* **ACTIVITY**: In the entries below, identify every line with the string "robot" and copy it.

DATA FOR ANALYSIS START

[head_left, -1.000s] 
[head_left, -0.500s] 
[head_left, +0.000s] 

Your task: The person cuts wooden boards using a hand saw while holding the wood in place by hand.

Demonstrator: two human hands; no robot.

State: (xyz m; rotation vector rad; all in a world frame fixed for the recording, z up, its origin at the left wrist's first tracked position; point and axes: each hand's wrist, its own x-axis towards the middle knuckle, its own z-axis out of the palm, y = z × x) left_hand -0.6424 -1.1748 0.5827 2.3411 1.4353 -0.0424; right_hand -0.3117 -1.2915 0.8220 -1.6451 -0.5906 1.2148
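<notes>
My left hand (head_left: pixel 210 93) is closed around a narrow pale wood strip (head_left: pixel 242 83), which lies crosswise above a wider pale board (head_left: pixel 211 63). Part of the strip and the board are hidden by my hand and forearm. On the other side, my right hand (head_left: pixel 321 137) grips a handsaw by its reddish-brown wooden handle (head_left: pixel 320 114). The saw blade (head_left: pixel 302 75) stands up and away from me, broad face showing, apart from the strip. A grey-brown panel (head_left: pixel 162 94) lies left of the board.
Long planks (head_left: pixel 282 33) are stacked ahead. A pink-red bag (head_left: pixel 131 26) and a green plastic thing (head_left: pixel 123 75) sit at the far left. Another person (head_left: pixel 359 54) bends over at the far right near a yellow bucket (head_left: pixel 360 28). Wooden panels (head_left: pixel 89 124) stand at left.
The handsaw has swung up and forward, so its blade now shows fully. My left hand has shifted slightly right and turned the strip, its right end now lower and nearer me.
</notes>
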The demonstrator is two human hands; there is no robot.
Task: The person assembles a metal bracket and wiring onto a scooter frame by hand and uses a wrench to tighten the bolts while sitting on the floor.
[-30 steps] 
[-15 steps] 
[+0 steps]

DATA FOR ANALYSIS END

* **RESULT OF THE TASK**:
Demonstrator: two human hands; no robot.
The demonstrator is two human hands; there is no robot.

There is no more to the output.